Reconstruction de l’Afrique donc, qui passerait d’abord par une analyse sans complaisance aucune de la situation laissée par le colonisateur qui a usé de méthodes infaillibles : la déstructuration des modes de consommation, de la culture et de l’économie. De nouvelles habitudes ont été adoptées, distillées par l’occident, créant une dépendance. Il faudrait diagnostiquer froidement l’étendue du mal et trouver des stratégies adéquates qui permettraient à l’Afrique de s’en sortir. Sur le plan agricole, force est de constater que, de réforme en réforme, au Sénégal, nous ne faisons que nous enfoncer. Sommes nous vraiment sur la bonne voie ? Des mécanismes ont été mis en place qu’il faudrait briser. Il en ressort qu’il faudrait presque, pour nous Africains « réinventer la roue ».

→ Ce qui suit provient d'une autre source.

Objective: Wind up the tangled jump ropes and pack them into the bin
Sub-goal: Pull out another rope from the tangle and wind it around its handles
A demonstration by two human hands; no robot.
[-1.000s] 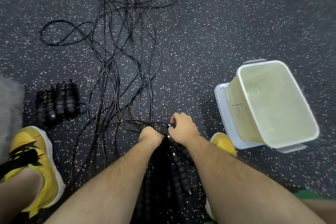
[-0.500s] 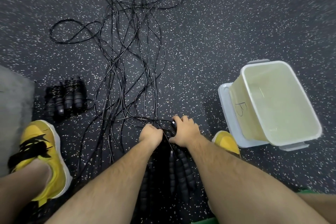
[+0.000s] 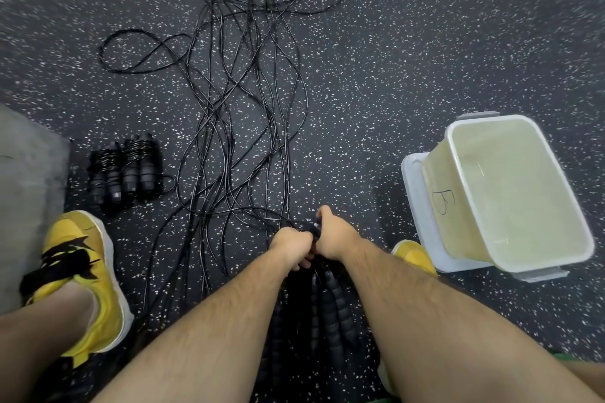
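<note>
Several black jump ropes (image 3: 242, 127) lay tangled on the speckled dark floor (image 3: 425, 42), their cords running in loose loops from the far edge of view down to the person's hands. Left hand (image 3: 291, 244): fingers curled in a fist round the gathered cords. Right hand (image 3: 337, 235): touching the left, fingers curled round a black handle end in the same bunch. Ribbed black handles (image 3: 330, 301) showed below both hands, between the forearms. Two wound bundles (image 3: 126, 170) sat side by side at left, just apart from the tangle, near a grey mat (image 3: 29, 180). Pale translucent bin (image 3: 510, 193), open top, handwritten mark on its near wall, stood at right on a white lid (image 3: 414, 193), well apart from the ropes. Left yellow shoe (image 3: 82, 271) was beside the mat; right yellow shoe (image 3: 414, 255) was just beside the lid.
</note>
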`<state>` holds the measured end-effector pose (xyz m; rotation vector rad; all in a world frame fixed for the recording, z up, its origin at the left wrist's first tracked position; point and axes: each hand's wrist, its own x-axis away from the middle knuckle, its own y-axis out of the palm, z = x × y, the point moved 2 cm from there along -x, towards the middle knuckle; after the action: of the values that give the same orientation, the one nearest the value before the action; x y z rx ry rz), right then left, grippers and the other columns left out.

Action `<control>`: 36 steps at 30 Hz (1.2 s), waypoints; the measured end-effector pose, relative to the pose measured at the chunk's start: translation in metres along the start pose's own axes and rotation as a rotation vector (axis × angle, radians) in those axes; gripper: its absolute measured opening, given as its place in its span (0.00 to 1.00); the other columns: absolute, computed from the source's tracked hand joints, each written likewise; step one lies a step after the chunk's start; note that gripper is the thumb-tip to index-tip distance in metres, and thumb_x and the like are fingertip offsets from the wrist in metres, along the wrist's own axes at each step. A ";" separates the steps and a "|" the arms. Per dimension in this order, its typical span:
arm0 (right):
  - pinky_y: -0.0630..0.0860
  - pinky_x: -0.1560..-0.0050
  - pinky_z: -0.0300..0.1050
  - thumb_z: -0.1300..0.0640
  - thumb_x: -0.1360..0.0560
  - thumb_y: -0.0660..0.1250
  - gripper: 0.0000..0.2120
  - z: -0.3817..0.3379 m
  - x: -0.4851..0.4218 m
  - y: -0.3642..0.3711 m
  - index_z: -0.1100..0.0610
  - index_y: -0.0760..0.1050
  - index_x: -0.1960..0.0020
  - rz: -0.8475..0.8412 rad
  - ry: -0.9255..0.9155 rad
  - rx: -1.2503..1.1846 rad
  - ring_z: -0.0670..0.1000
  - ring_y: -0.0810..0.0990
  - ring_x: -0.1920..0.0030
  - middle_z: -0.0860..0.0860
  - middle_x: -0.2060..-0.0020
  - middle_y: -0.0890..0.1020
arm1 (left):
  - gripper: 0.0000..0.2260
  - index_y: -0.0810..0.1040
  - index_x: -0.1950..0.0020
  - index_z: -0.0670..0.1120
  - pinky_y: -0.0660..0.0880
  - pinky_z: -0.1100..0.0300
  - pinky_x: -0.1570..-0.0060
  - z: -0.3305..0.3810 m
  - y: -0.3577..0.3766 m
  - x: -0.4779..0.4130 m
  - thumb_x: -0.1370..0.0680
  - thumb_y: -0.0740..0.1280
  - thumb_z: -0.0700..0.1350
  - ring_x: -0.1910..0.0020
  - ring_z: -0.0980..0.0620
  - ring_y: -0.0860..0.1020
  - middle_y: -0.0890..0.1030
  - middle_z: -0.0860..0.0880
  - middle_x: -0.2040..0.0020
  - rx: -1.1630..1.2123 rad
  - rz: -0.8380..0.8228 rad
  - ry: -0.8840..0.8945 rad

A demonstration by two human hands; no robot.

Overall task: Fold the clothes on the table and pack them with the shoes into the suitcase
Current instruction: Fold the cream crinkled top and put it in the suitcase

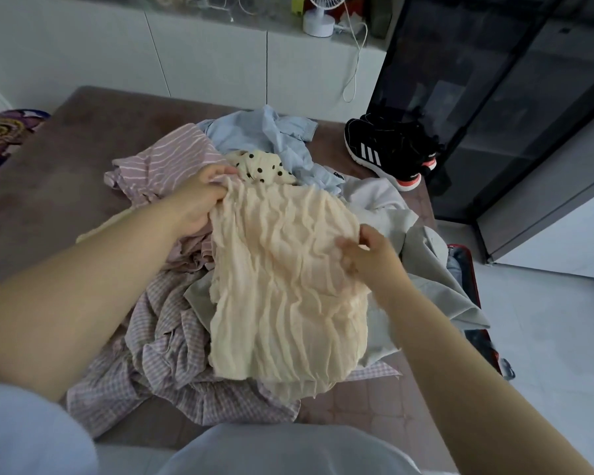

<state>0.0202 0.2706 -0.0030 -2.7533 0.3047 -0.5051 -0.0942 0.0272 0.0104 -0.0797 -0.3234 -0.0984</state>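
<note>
The cream crinkled garment [282, 275] is held spread over the heap of clothes in the middle of the tabletop [66, 173]. Its lower end rests on the pile. The left hand [203, 197] has its grip closed on the garment's far left corner, fingers curled round bunched fabric. The right hand [367, 255] pinches the right edge between thumb and fingers.

Just beyond the cream piece lies a cream polka-dot garment [264, 166], touching its top edge. A pink striped garment [172, 159] lies to the left of that, and a light blue shirt [275, 135] behind it. A lilac checked garment [158, 354] is crumpled under the near left of the pile, and a grey garment [426, 269] hangs off the tabletop's right side.

A pair of black sneakers [388, 149] with white stripes sits at the far right corner of the tabletop, apart from the clothes. The red-edged suitcase [463, 262] lies on the floor to the right, partly hidden by the grey garment. A small white fan [319, 15] stands on the counter behind.
</note>
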 end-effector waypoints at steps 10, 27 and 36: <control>0.62 0.38 0.39 0.53 0.29 0.71 0.26 0.010 0.020 -0.013 0.55 0.66 0.34 0.145 -0.410 0.448 0.46 0.65 0.39 0.47 0.40 0.66 | 0.19 0.74 0.38 0.42 0.65 0.62 0.40 0.006 0.009 0.013 0.27 0.59 0.30 0.41 0.50 0.72 0.75 0.45 0.41 -0.740 0.063 0.643; 0.55 0.29 0.52 0.65 0.41 0.72 0.53 0.104 0.065 -0.014 0.50 0.47 0.23 -0.331 -1.015 1.453 0.54 0.63 0.30 0.50 0.26 0.59 | 0.33 0.40 0.24 0.52 0.37 0.55 0.28 -0.115 0.025 0.131 0.22 0.48 0.66 0.25 0.53 0.42 0.43 0.54 0.23 -1.482 -0.664 0.869; 0.72 0.56 0.40 0.62 0.31 0.72 0.27 0.013 0.058 -0.029 0.47 0.73 0.35 -0.494 -0.833 0.825 0.42 0.73 0.65 0.42 0.69 0.77 | 0.53 0.38 0.25 0.55 0.38 0.58 0.28 -0.098 0.044 0.151 0.40 0.56 0.79 0.28 0.54 0.51 0.56 0.54 0.26 -1.300 -0.484 0.770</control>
<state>0.0825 0.2861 0.0135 -1.9498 -0.6470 0.3727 0.0840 0.0488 -0.0367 -1.2216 0.5493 -0.7893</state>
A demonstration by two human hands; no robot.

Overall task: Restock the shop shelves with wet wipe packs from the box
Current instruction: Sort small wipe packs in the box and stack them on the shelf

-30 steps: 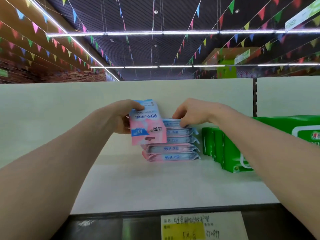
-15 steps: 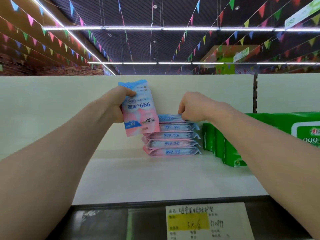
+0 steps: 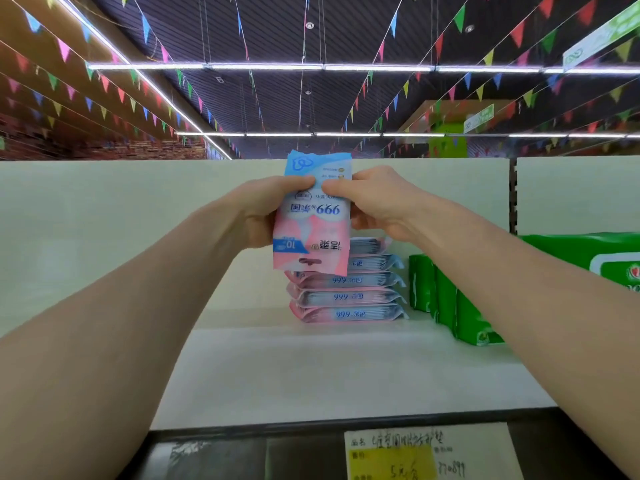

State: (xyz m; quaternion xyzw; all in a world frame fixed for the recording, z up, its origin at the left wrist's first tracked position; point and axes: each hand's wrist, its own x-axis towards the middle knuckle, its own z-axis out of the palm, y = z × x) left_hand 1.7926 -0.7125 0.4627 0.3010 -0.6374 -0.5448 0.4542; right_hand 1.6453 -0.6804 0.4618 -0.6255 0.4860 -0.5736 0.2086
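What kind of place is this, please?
Most likely a shop aisle: a white shelf with a handwritten price label on its edge, stacked wet wipe packs, and coloured bunting under the ceiling.

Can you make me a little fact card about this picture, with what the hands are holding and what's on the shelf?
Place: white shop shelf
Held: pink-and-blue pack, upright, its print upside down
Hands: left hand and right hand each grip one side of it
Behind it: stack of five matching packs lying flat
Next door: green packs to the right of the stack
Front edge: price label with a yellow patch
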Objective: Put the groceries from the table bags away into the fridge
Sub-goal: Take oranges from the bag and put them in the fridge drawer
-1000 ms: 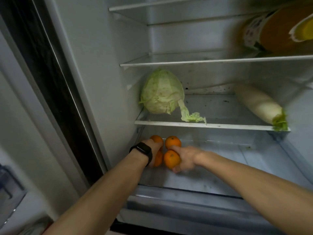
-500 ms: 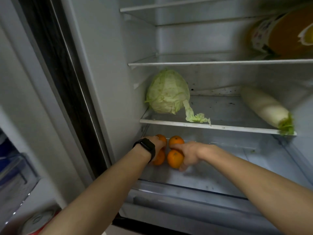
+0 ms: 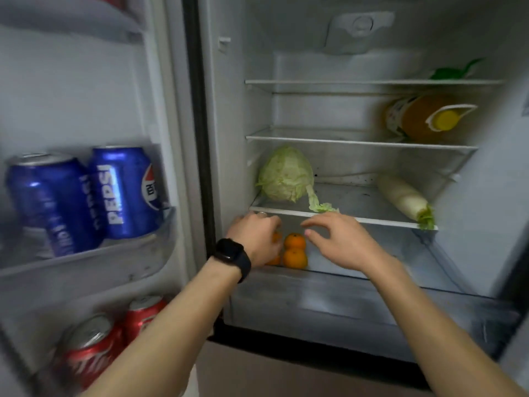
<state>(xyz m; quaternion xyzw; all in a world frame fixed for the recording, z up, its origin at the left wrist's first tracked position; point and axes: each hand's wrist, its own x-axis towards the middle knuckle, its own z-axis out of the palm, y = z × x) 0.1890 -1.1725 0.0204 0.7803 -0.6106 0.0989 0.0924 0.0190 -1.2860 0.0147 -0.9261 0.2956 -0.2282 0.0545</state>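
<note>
Several oranges (image 3: 294,257) in bottom drawer (image 3: 372,283), cabbage (image 3: 286,174) on shelf (image 3: 357,218) above (radish (image 3: 403,197) too)

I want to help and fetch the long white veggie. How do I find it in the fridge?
In the open fridge, find the shelf just above the oranges. Two vegetables lie on it: a round green cabbage on the left, the radish on the right. The radish is long, smooth and white, with a green leafy stub at its front end.
</note>
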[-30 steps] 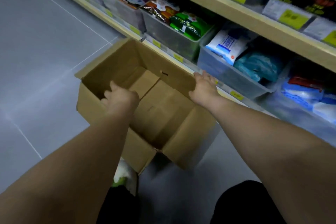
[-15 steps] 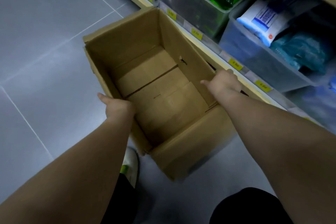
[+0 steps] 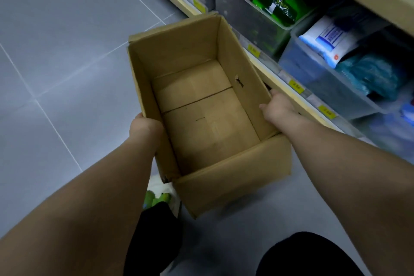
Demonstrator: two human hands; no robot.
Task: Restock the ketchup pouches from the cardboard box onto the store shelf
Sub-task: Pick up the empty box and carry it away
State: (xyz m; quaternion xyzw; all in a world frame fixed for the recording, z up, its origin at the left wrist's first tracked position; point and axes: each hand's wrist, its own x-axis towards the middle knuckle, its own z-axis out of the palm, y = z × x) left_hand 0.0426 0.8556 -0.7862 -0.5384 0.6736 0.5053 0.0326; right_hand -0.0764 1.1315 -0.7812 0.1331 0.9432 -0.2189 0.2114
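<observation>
Head view: cardboard box (image 3: 208, 119) sits open over the grey tile floor (image 3: 56, 51) just beside the store shelf (image 3: 277, 76), only its bare bottom flaps showing inside. Left hand (image 3: 145, 126) grips the left wall rim, right hand (image 3: 279, 108) curled over the right wall rim (fingertips hidden outside).

Grey tiled floor (image 3: 67, 51) runs beside dim shelving of clear bins (image 3: 313, 74).

Dim, bluish light; soft motion blur throughout, wide-angle bending at the edges.
</observation>
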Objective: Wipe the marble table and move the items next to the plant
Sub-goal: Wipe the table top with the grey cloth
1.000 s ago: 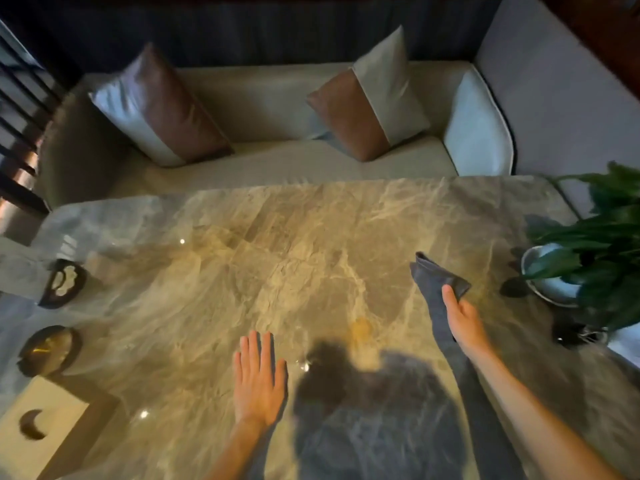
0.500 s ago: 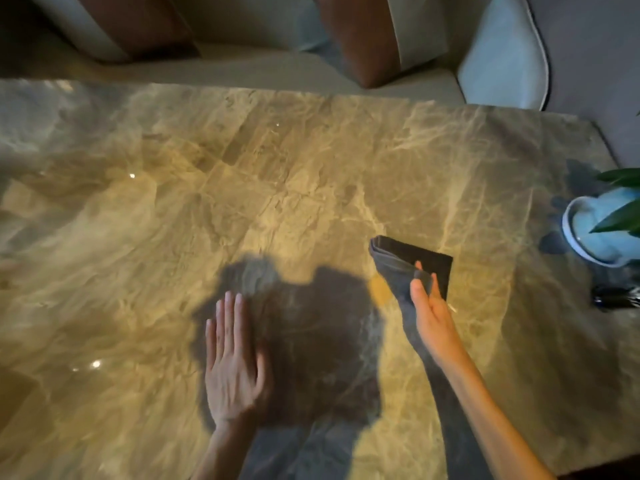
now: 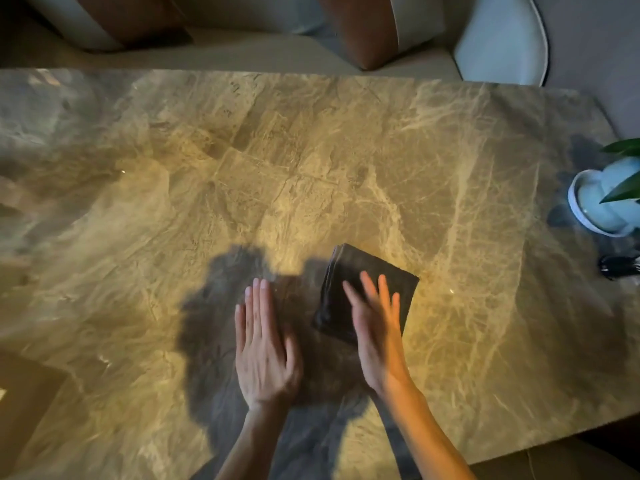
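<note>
Where the right hand (image 3: 377,327) pinched the cloth (image 3: 349,268) a moment ago, it now presses it open-palmed onto the table (image 3: 311,161), near middle; left hand (image 3: 263,348) flat alongside. Wiping can begin.

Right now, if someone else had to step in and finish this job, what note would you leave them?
Left hand: open, flat on the marble table, holding nothing.
Right hand: open, straight fingers on the folded dark cloth, blurred.
Plant: in its pale pot at the table's right edge.
Done: cloth lies ready on the table; how much is wiped cannot be told.
Left: wipe the table, then move the items next to the plant; they are not in view, save perhaps a tan object at the left edge.
</note>
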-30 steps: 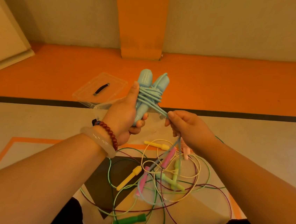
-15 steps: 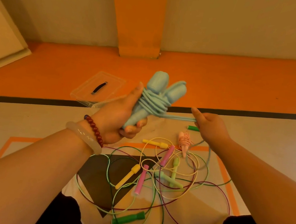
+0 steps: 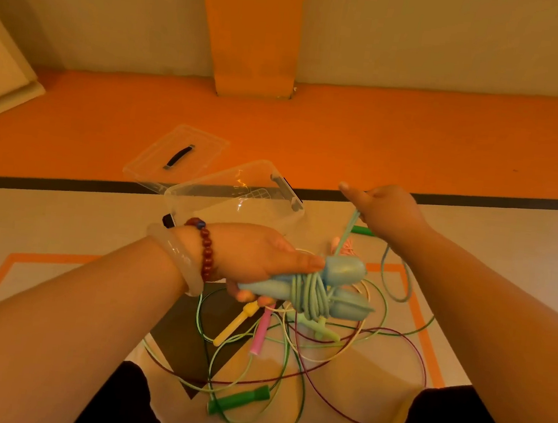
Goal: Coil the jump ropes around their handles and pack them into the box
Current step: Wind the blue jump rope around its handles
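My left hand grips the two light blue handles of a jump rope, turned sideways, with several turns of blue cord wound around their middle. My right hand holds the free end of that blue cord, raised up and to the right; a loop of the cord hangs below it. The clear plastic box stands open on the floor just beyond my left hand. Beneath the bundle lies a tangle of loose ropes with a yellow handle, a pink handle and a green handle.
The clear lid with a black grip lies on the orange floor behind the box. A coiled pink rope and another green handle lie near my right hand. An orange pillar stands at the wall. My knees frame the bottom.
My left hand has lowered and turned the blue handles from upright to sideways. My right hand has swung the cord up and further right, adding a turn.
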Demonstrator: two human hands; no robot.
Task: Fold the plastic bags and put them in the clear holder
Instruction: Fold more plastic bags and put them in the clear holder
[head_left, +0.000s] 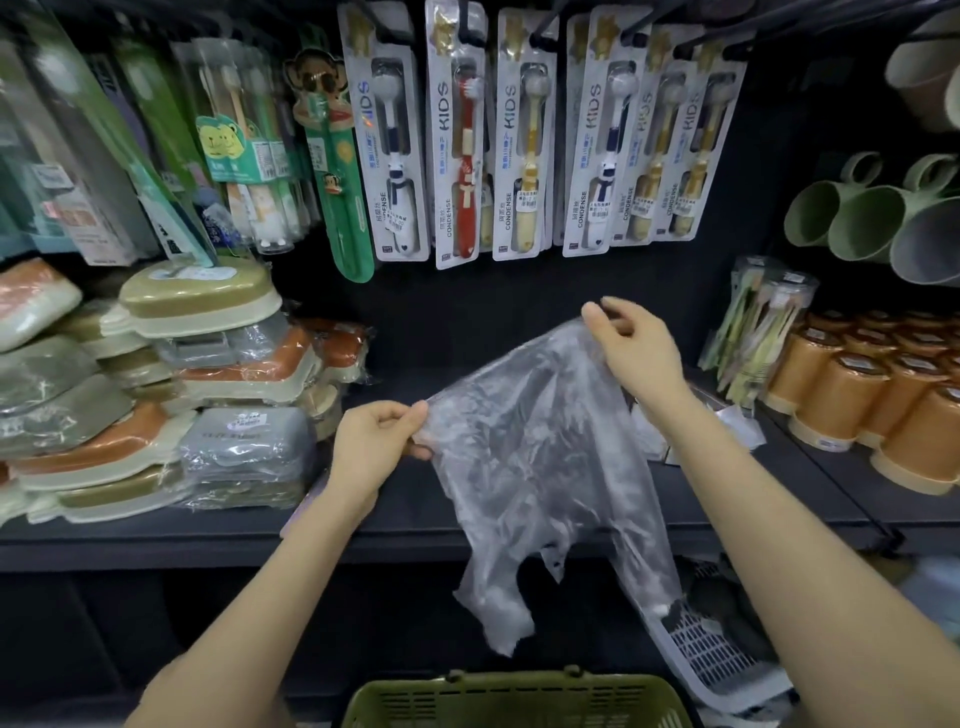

Pour reconstruire, il faudrait, dans le même ordre d’idées, redonner aux langues africaines leurs lettres de noblesse et la place qui était la leur. Une proposition a été faite allant dans le sens de l’enseignement de l’égyptien ancien ou du Copte, langues au rayonnement mondial pendant dix mille ans (de 10 000 à 500 avant J.C.). Une thèse tenterait de démontrer que l’égyptien ancien viendrait du wolof (langue parlée au Sénégal), qui serait aussi la langue Mère de beaucoup d’autres langues à travers le monde. Une perspective à creuser et à vulgariser dans les congrès, festivals et rencontres culturelles dont celle de l’ANAFA prévue à Dakar le 29/09/07
L’accent a été mis sur la diversité des langues et des ethnies africaines. Comment opter pour une langue fédératrice ? Toujours est il que certaines langues se sont imposées d’elles mêmes à l’échelle continental : le Swahili, le Lingala, le Peul… La réflexion se poursuit dans différentes instances. L’urgence consiste à produire des ouvrages de maths, de sciences et technologies diverses en ces différentes langues afin que les enfants africains aient accès au savoir dans leur langue maternelle. Ce serait un gain inestimable et il faudrait, pour ce faire, que les Politiques s’impliquent.
Pour clore cette conférence riche en contributions, l’appel de Dakar exhorte à :
· Participer à la décolonisation des consciences africaines
· Construire un pont entre l’Afrique et sa diaspora
· Rassembler l’Afrique des Peuples
Rendez vous est donné en Décembre pour une conférence populaire sur le même thème.